■ Exercise prompt
Images excluded, reproduce each line of the records exactly as it stands.

Items from a data source:
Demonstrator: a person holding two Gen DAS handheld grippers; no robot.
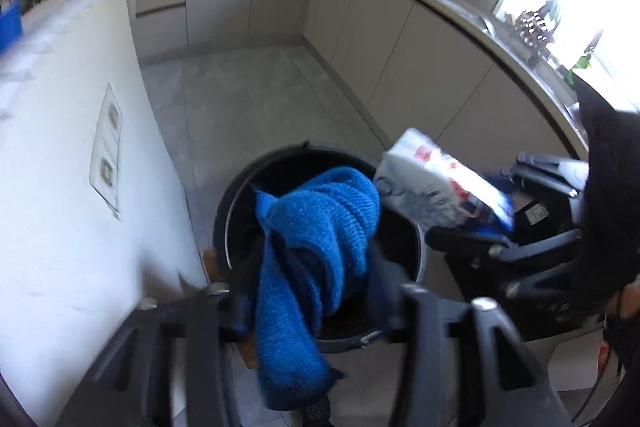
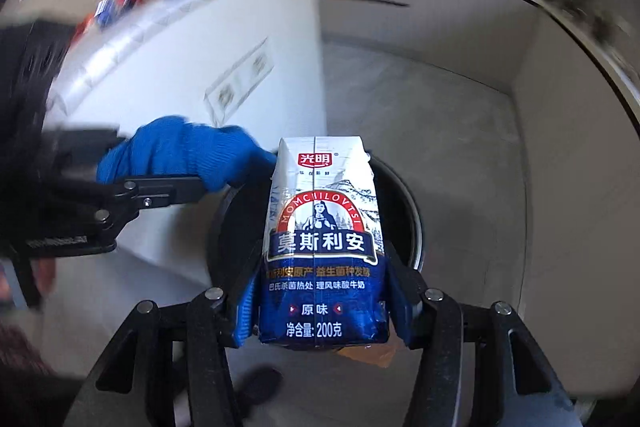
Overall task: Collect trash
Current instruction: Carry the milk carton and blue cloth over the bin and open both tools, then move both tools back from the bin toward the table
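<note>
My left gripper (image 1: 316, 291) is shut on a blue knitted cloth (image 1: 316, 235), which hangs over the open round dark trash bin (image 1: 240, 187) on the floor. My right gripper (image 2: 320, 299) is shut on a white and blue yogurt carton (image 2: 322, 239) and holds it above the bin (image 2: 412, 227). In the left wrist view the carton (image 1: 432, 183) sits at the bin's right rim, held by the right gripper (image 1: 496, 203). In the right wrist view the cloth (image 2: 180, 151) and left gripper (image 2: 192, 183) are to the left.
A white island wall with sockets (image 1: 106, 147) stands left of the bin. Grey cabinets (image 1: 400, 39) under a cluttered counter line the back and right. The grey tiled floor (image 1: 248, 99) stretches beyond the bin. A brown scrap (image 2: 372, 355) lies by the bin.
</note>
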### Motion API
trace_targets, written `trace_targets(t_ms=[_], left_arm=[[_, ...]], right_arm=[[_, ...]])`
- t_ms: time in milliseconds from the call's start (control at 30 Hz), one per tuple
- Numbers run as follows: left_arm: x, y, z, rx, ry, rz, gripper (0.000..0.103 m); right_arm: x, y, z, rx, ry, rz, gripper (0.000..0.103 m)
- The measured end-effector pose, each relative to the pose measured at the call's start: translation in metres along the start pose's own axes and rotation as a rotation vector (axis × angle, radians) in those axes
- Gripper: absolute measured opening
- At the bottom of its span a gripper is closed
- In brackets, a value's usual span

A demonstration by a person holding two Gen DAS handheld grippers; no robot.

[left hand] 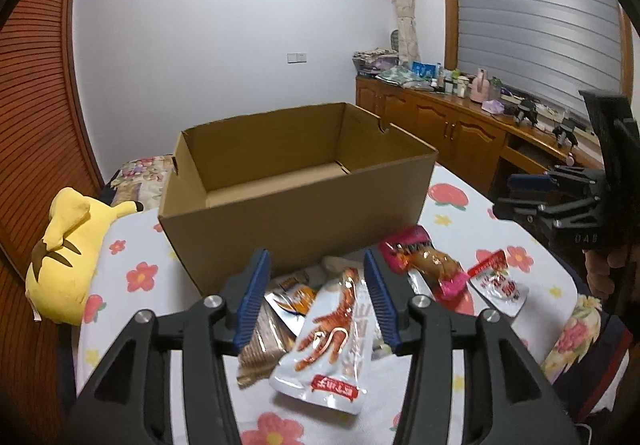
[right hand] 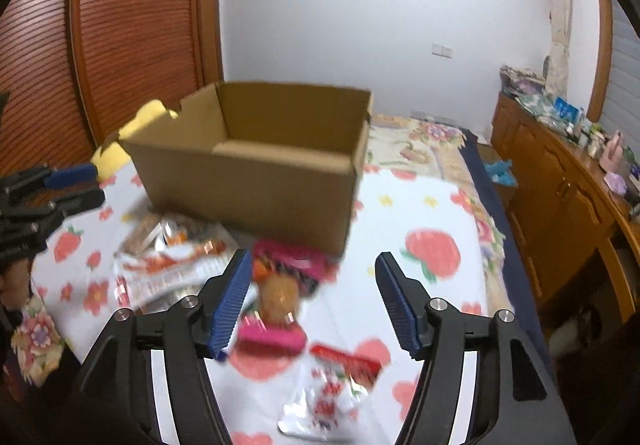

■ Answer section
Demonstrator: a person holding two Gen DAS handheld grippers; no robot.
Overall task: Collect trash
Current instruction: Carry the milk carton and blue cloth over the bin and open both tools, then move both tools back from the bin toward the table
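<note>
My left gripper (image 1: 316, 291) is shut on a blue knitted cloth (image 1: 316, 235), which hangs over the open round dark trash bin (image 1: 240, 187) on the floor. My right gripper (image 2: 320, 299) is shut on a white and blue yogurt carton (image 2: 322, 239) and holds it above the bin (image 2: 412, 227). In the left wrist view the carton (image 1: 432, 183) sits at the bin's right rim, held by the right gripper (image 1: 496, 203). In the right wrist view the cloth (image 2: 180, 151) and left gripper (image 2: 192, 183) are to the left.
A white island wall with sockets (image 1: 106, 147) stands left of the bin. Grey cabinets (image 1: 400, 39) under a cluttered counter line the back and right. The grey tiled floor (image 1: 248, 99) stretches beyond the bin. A brown scrap (image 2: 372, 355) lies by the bin.
</note>
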### Motion API
trace_targets, written `trace_targets(t_ms=[_], left_arm=[[_, ...]], right_arm=[[_, ...]])`
- t_ms: time in milliseconds from the call's start (control at 30 Hz), one per tuple
- Numbers run as follows: left_arm: x, y, z, rx, ry, rz, gripper (0.000..0.103 m); right_arm: x, y, z, rx, ry, rz, gripper (0.000..0.103 m)
- The measured end-effector pose, each relative to the pose measured at the call's start: translation in metres along the start pose's own axes and rotation as a rotation vector (axis × angle, radians) in those axes
- Gripper: absolute measured opening
- At the bottom of its span a gripper is closed
- In brackets, a value's usual span

A demonstration by a person holding two Gen DAS handheld grippers; no robot.

[left hand] 
[right hand] 

The exercise requires nothing more.